Exercise – Check every line of the entries for "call", and copy the lines that hold it.

[Dataset records]

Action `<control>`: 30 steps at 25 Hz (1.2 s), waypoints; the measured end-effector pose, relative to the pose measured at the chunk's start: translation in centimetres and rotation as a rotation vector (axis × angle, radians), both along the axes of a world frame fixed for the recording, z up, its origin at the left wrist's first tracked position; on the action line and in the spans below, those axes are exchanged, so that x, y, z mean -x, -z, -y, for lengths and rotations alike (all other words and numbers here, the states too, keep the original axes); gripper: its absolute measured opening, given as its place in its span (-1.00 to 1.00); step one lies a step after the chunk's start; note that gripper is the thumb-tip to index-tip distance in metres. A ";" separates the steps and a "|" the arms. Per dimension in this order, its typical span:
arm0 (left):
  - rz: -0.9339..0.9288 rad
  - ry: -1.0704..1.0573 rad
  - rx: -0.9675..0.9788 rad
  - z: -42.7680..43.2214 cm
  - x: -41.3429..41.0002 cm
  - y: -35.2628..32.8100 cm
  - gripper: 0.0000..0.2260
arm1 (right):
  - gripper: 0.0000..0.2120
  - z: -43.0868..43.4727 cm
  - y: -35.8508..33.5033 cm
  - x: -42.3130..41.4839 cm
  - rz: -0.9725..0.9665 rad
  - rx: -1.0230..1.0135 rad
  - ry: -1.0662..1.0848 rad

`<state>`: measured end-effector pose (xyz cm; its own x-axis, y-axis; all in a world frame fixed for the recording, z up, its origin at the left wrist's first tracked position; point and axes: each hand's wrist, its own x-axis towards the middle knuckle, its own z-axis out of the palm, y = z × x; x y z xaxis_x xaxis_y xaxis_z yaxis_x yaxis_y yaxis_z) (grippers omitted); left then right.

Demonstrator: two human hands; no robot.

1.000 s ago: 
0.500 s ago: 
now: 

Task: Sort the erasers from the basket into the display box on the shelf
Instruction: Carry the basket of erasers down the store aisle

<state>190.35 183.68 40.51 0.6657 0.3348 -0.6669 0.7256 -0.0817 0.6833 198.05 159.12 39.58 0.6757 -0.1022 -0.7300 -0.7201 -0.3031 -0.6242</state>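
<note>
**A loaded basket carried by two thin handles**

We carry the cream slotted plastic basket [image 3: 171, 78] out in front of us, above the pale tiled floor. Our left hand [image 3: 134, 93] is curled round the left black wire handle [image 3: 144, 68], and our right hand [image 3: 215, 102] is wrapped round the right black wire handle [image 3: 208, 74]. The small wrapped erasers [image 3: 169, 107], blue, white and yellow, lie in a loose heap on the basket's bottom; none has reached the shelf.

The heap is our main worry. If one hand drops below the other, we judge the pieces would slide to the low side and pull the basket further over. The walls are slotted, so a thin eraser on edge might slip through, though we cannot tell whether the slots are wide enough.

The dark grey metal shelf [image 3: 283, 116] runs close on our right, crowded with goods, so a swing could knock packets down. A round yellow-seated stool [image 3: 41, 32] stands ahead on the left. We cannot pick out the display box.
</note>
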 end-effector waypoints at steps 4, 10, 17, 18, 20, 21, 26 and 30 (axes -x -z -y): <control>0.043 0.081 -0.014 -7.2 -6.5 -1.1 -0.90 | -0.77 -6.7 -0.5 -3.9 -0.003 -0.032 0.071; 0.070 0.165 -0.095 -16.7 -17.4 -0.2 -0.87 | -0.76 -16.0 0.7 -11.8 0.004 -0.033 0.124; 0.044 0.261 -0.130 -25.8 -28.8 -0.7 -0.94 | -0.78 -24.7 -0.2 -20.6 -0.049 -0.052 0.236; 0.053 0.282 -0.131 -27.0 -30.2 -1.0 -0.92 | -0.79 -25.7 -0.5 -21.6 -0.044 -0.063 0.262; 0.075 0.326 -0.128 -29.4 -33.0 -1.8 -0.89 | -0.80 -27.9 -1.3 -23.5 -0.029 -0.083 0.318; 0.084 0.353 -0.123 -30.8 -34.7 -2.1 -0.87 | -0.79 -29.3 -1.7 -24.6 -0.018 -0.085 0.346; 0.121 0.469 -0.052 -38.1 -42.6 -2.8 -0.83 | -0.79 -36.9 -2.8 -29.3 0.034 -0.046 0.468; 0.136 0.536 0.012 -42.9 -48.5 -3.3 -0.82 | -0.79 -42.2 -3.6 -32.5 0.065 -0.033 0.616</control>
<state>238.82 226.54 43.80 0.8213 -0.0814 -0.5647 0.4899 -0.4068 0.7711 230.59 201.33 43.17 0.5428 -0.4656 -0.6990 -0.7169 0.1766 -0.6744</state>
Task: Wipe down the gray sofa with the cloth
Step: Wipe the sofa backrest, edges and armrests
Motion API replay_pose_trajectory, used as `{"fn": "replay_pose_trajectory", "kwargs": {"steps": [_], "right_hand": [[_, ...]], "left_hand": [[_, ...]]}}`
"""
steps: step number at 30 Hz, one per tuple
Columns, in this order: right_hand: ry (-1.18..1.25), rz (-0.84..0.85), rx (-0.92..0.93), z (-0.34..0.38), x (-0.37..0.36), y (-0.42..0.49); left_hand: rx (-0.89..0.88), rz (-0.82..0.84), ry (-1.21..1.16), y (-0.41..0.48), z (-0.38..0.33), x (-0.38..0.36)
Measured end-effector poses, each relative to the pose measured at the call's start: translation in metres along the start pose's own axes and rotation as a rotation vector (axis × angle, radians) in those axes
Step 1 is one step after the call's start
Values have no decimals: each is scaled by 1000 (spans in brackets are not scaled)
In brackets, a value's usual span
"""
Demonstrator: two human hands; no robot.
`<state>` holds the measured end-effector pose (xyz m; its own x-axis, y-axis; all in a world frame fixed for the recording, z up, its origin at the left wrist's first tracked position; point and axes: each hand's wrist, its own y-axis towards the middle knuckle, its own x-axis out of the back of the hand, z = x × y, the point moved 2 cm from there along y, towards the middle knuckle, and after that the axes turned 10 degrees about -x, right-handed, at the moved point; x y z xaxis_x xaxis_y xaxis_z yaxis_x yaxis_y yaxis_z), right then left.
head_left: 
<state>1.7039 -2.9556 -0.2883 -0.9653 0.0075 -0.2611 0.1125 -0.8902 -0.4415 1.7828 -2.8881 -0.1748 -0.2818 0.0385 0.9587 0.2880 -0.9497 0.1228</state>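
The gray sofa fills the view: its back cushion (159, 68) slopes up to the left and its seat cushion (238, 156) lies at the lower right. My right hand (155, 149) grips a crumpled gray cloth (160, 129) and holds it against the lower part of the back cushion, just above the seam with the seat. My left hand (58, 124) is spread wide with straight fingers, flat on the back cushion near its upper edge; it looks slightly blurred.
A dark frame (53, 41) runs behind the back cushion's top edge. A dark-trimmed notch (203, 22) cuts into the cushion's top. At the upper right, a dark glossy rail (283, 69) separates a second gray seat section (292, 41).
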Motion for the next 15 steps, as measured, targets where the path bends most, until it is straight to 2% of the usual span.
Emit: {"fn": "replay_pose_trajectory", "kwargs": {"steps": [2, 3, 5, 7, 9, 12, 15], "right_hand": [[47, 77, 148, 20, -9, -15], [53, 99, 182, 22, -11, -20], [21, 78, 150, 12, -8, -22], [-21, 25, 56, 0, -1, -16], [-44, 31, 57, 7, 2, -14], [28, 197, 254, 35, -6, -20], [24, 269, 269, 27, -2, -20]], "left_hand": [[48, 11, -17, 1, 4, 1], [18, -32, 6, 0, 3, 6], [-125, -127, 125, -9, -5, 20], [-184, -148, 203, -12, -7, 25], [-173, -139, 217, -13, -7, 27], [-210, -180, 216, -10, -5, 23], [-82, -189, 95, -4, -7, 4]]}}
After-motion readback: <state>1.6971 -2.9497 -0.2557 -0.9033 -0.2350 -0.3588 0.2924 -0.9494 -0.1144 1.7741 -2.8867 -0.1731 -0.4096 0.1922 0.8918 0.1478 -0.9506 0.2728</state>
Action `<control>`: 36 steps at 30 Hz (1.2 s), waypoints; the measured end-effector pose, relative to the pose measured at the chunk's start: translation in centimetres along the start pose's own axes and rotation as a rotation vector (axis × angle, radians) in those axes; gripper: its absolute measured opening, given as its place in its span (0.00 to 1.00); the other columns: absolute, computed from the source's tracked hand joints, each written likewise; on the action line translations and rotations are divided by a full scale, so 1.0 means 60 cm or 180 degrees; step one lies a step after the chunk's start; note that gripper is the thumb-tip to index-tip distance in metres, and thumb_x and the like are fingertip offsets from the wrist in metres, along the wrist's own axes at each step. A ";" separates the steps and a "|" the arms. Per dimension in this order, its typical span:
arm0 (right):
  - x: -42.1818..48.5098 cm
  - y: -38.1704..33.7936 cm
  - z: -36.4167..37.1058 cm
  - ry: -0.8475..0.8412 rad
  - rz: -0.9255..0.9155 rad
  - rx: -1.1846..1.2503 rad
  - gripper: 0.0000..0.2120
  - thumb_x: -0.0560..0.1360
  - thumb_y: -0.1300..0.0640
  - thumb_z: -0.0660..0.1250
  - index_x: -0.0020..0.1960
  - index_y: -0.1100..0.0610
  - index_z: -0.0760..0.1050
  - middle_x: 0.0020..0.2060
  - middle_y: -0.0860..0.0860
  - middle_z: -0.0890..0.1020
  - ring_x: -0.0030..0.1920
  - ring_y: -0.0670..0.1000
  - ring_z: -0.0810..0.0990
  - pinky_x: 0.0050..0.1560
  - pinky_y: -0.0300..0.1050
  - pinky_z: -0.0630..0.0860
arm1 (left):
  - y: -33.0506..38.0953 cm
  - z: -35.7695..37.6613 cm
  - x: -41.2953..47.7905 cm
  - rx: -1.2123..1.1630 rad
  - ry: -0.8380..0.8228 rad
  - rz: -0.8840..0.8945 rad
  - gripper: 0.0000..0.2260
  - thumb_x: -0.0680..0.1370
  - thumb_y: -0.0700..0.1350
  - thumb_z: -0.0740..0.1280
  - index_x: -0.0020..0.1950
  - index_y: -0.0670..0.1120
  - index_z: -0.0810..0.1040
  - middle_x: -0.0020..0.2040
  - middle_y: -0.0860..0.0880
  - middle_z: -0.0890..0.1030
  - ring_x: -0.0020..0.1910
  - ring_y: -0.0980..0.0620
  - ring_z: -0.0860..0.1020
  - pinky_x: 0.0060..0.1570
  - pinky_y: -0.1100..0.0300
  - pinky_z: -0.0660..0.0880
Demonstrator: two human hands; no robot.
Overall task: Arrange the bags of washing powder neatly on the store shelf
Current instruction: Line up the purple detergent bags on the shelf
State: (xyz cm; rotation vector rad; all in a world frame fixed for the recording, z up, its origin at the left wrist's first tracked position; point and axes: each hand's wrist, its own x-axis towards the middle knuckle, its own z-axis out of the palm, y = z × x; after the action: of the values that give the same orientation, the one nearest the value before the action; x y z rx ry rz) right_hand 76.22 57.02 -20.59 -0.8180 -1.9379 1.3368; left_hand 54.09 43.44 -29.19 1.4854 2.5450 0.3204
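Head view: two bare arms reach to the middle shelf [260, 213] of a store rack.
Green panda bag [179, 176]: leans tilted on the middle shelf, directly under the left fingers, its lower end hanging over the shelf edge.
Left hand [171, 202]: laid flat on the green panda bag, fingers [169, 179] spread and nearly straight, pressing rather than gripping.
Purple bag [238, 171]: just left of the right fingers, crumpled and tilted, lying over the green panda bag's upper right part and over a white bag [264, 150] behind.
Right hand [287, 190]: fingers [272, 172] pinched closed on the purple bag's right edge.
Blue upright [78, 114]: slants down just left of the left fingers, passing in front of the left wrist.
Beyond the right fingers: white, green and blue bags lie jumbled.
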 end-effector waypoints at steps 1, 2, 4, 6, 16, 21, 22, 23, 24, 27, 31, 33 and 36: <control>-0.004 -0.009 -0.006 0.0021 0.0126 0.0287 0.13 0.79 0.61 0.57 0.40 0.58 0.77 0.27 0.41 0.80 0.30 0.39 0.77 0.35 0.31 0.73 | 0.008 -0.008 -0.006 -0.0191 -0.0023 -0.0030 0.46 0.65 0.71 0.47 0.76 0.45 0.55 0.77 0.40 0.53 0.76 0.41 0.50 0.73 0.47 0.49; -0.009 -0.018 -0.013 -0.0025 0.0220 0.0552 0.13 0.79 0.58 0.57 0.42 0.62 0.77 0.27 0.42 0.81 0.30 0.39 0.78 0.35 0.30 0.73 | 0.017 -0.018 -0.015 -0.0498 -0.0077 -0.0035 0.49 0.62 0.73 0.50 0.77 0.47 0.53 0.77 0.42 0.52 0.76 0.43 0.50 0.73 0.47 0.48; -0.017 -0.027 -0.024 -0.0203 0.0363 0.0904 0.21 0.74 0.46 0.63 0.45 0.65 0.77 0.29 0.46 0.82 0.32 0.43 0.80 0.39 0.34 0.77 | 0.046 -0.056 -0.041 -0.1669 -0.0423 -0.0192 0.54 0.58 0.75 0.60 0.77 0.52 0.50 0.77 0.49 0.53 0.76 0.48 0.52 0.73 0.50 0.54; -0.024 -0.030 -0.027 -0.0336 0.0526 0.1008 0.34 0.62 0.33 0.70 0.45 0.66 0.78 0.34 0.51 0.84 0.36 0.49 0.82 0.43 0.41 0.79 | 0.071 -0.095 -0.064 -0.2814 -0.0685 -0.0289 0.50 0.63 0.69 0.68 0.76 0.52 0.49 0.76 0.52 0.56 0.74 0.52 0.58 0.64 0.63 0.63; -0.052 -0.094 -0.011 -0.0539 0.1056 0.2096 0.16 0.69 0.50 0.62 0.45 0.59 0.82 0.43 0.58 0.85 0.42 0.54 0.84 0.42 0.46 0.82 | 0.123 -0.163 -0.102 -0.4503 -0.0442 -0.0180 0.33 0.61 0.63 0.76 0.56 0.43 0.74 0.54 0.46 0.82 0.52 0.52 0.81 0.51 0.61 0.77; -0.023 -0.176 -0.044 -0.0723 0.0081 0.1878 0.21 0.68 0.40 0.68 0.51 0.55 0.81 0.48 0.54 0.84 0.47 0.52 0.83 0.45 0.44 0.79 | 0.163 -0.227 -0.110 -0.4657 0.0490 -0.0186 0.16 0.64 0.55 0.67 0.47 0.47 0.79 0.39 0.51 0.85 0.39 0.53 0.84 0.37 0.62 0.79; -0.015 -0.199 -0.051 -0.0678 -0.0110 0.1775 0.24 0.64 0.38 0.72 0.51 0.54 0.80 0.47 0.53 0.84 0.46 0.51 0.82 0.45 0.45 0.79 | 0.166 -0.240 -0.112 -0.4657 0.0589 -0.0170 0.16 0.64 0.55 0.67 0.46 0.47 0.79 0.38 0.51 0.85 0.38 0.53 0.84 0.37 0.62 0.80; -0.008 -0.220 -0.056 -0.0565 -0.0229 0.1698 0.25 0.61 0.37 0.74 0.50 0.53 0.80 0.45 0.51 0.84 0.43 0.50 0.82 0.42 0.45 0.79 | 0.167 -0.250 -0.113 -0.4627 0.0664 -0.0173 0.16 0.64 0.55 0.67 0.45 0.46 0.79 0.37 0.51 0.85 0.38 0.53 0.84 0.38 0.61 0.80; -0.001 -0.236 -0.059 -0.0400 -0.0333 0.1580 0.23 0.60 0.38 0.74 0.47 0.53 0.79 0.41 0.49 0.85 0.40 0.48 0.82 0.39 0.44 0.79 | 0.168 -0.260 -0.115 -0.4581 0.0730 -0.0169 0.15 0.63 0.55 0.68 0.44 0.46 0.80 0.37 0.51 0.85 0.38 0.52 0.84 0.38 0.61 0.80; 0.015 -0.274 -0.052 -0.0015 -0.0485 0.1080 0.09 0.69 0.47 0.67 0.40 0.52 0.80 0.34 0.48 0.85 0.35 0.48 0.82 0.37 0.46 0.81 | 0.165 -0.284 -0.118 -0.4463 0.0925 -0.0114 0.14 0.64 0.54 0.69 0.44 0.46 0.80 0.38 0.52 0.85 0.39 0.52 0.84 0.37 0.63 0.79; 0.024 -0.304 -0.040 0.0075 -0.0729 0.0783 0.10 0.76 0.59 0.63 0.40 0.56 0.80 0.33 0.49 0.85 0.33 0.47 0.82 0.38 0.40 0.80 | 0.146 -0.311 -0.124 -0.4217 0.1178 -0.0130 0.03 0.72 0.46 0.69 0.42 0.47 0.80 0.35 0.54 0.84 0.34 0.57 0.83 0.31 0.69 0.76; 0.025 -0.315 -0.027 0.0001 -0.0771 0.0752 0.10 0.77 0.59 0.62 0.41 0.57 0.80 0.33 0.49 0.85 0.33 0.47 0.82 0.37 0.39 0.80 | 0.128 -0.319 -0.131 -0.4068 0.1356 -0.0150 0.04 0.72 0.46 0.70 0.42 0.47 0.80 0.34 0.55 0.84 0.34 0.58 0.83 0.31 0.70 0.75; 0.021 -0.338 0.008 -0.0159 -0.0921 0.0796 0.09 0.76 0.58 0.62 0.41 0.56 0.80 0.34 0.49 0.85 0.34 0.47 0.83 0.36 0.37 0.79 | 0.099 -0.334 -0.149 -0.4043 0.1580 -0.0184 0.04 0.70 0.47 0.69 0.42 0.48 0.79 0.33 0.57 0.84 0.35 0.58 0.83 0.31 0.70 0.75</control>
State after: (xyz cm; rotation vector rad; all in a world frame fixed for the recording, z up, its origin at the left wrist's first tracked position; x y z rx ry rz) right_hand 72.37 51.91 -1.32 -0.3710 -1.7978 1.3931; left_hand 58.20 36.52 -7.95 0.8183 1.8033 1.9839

Answer space –
Measured end-effector poses, each relative to the pose measured at the call's start: translation in metres along the start pose's own axes and rotation as a rotation vector (axis × angle, radians) in those axes
Step 1 is one step after the call's start

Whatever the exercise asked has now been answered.